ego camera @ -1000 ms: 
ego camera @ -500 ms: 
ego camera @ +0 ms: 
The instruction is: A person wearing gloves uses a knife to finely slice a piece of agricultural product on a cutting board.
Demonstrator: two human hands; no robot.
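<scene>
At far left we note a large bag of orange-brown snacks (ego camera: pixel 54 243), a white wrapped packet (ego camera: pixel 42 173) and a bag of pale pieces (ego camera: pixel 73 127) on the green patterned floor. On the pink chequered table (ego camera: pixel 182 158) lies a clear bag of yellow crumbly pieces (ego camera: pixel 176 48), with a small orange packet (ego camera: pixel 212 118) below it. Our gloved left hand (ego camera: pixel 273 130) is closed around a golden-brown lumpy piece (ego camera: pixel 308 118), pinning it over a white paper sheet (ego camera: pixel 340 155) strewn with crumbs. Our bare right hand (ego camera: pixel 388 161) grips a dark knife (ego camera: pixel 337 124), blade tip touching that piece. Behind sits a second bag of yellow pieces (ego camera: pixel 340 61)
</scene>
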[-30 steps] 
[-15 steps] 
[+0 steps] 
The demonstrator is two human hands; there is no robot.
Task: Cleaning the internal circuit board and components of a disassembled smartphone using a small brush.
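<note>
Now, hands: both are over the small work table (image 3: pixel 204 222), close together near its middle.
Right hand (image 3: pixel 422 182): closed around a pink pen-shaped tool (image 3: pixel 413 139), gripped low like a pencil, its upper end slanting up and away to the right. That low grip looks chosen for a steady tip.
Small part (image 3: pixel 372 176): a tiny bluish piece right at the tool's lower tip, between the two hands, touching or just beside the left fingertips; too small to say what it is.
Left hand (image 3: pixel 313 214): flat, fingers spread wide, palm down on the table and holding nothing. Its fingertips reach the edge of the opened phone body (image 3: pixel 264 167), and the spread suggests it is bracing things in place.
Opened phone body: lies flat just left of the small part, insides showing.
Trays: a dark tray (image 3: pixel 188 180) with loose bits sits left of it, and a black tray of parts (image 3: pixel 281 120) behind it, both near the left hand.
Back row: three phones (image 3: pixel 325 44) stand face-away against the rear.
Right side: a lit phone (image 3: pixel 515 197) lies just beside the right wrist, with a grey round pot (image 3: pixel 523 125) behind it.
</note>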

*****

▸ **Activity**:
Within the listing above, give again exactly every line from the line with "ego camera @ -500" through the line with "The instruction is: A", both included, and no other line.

▸ **Response area**:
ego camera @ -500 ms: 
ego camera @ +0 ms: 
The instruction is: A person wearing gloves uses a knife to finely slice a piece of agricultural product on a cutting board.

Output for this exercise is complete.